Truck Adblue Emulator for IVECO
qswatches
In the winter, it's quiet, everything seems to be to the original state, as the time to stop down. But it is also and such rise, and seem to be pregnant with new life.rolex daytona & celine bag 2012
Traditional Chinese clothing
Traditional Chinese clothing is usually worn loose and comfortably so as to not get in the way of work and daily activities. An exception to this in ancient times was footwear. It was considered beautiful for women to have exceptionally small feet, especially during the Sung Dynasty of the 1100s, and thus the feet of girls were tied tightly in bandages until the bones were broken and their feet were curled almost in half. Chinese Fashion
django apis example
Nice article that gave me a refresher on how a restful api should be structured.
Now are there any examples/ codw snippets showing how an api can be constructed in django? Currently looking at getting started with framework but I have no experience as yet.
RE
RSS Feeds are indeed not geeky, but they are a bit old, nowadays people connect everything through API's, not through RSS feeds (like prepaid-mobiel.nl ). Welcome to 2012.
absolute REST example?
how would a search look like if you follow the REST absolutism you mentioned? i am only starting to look into REST and i can't even conceive why using actions in the url would be a problem. how do you do that then?
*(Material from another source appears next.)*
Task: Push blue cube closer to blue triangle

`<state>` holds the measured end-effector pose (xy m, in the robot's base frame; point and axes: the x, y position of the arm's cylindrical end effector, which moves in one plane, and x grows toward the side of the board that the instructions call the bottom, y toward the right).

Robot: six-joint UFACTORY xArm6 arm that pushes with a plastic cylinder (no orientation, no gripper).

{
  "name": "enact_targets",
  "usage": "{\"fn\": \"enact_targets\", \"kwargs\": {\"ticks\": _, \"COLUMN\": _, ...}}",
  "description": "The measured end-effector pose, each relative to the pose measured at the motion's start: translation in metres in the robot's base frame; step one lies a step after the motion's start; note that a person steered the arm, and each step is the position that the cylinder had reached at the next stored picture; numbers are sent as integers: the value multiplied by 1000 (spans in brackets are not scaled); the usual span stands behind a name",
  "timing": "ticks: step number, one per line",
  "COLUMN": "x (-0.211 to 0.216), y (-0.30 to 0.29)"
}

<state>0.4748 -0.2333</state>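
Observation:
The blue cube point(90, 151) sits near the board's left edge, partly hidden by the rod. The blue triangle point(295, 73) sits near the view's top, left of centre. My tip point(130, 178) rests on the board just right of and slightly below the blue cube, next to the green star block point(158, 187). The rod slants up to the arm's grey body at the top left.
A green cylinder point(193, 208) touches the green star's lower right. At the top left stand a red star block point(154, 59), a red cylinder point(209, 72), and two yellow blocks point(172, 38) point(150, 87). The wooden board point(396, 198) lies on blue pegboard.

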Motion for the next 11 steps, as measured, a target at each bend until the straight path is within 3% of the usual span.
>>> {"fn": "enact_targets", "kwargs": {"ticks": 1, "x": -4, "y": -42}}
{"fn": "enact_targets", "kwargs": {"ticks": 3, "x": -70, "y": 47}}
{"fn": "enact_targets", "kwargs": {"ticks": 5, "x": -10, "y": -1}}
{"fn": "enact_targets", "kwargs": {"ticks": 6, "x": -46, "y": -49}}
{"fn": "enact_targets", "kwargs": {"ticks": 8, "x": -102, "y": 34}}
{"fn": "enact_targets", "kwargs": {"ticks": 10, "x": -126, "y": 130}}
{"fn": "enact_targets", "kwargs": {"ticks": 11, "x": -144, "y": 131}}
what about a resource like /airplanes/523/passengers
or /people/2341/address ?
wouldn't that be the same thing?
as for your routes example, how do the resulting urls look like?
/articles/latest
/articles/123/article_links
/articles/stories
and are those good or bad examples for a REST api?
greetings, eMBee.
Web APIs
This is what web services are for, and they've been around for a long time. There's nothing new here - output from wherever, wrap XML or JSON or even CSV text, ship it off to a consumer. Consumer strips off the JSON/XML/CSV and does whatever it wants with it. Pretty straightforward, actually.
I'm not sure why the author used a few thousand words to describe what I just did in less than 100. More words isn't necessarily better, unless you're getting paid by the word!
Well, it's not all about data
Well, it's not all about data output. Client can send data to server, server and client can authenticate each other, and there are many actions. Yes it has been there since a long time but it's not all about data output. It's 2012 and rss feeds are no longer geeky.